Cincinnati: Guilford, 1834. Revised edition (pp. 150). Small folio (22cm) in half leather over paper-covered boards, titles in black on front cover; illustrated with a series of strip maps or charts. Corners worn through with some loss, covers generally worn (titles still readable); endpapers stained with several worm holes; text stained and foxed in varying degrees throughout [pp. 7/8 fused]. A well-used copy of the standard guide for river pilots working the Ohio and Mississippi rivers, an adaptation or continuation of Zadok Cramer’s book for pilots (last published 1822), beginning in 1824 and published with updates at least until the Civil War when commercial river traffic was shut down. Shows the various islands, shoals, and other assorted hazards giving directions for navigating a river steamboat among them. An earlier edition of the guide Samuel Clemens (later, Mark Twain) consulted during his time as a Mississippi river pilot (c. 1857-61). 400.00 USD
Mark Twain [Samuel L. Clemens]. Mark Twain's Autobiography.
New York and London: Harper & Brothers, 1924. First edition, in two volumes (pp. xvi, 368; viii, 365, adverts), with an Introduction by Albert Bigelow Paine. Large 8vo with Twain portraits as frontispieces with imprinted tissue guards. In BAL (3537) two states of the first edition are described without concluding which should be assigned precedence, saying, the ‘tentative’ sequence is ‘not firmly established.’ The differences between Variant A and Variant B reside in features of the second volumes, the first volumes being indistinguishable from each other. In particular, the frontispiece tissue guards in Variant A sometimes may be imprinted; whereas the frontispiece tissue guards in Variant B are always imprinted. According to BAL, however, the central distinguishing feature is that Variant A includes two pages of advertising bound in at the end of volume two, followed by a blank; Variant B is free of advertising, with two blank pages at the end of volume two. Our copy matches the description of Variant A in all particulars except one: it has yet to be bound. Since 1924, this copy has been clothed only in publisher’s plain, brown paper wraps. Volume one is identified by a large ‘1’ in red pencil on the wrapper; volume two is marked with a large ‘2’ in ordinary pencil. BAL says, “In advance of publication the publisher sold an unknown number (It could not have been great) of copies in folded sheets to certain antiquarian booksellers and collectors.” This copy of Variant A of the Autobiography would seem to be an example of one of those unbound advance copies, issued in the expectation buyers would have their copies specially bound for their collections. Indeed, the discovery of an advance copy in Variant A format (imprinted tissue guards and two pages of advertising) supports an argument which assigns precedence to Variant A (‘an unknown number’ of unbound copies in Variant A format being produced first, immediately followed by bound copies in the same format). Our copy is housed in a handsome, bespoke double solander case by John Burbidge in dark blue cloth, an echo of the trade binding, with decorative gilt lettering (‘Samuel Clemens, Florida, MO, 1835’ to the cover of volume one and ‘Mark Twain, Stormfield, 1910’ to the cover of volume two, ‘Clemens’ and ‘Twain’ on the case’s spine) and bone fasteners; interior lined with fine marbled paper. Very nearly a unique copy. 3000.00 USD
Mark Twain [Samuel L. Clemens]. Innocents Abroad, or the New Pilgrim's Progress.

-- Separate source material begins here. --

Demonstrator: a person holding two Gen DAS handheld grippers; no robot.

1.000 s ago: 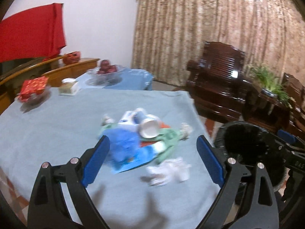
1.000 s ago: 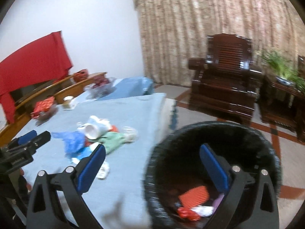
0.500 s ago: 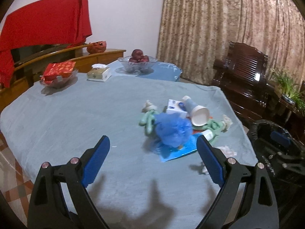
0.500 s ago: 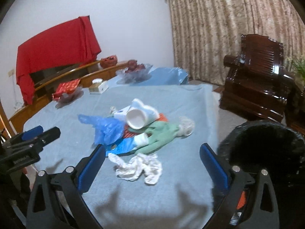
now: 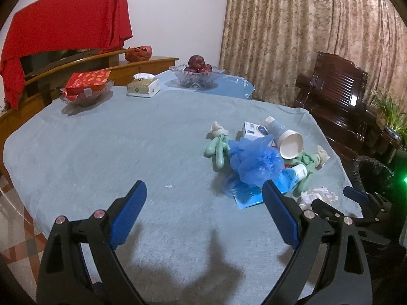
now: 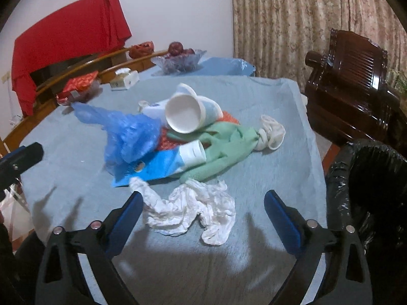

Hartford: American Publishing, 1869. First edition, third state (pp. xviii, 651, adverts). Large octavo (22.5 cm) in original publisher’s sheepskin, gilt titles on black labels to spine; two hundred thirty-four illustrations, advertising. The third state of the first edition. BAL at 3316 identifies three states or issues of the first edition. The third state is chacterized by and distinguished from the second by having at (unpaginated) 654 an advertisement ‘History of the Bible…Album Family Bible’. In ‘Collecting Mark Twain’ (Firsts, July/ August 1998), Kevin MacDonnell discusses bindings at some length. The publisher produced the first edition in a number of binding styles, from simple black cloth to fancy full morocco. This copy is bound in the publisher’s ‘library style’ or ‘turkey morocco’, which is to say, full sheepskin-- a soft and quickly worn leather, as witness the copy at hand. Previous owner’s bookplate; wear to top and bottom of spine with some loss, hinges starting, tips worn; first signature or two a bit loose but generally clean and tight. Less than Very Good. 175.00 USD
Mark Twain [Samuel L. Clemens]. A Yankee in King Arthur's Court in Century Magazine, November 1889- April 1890.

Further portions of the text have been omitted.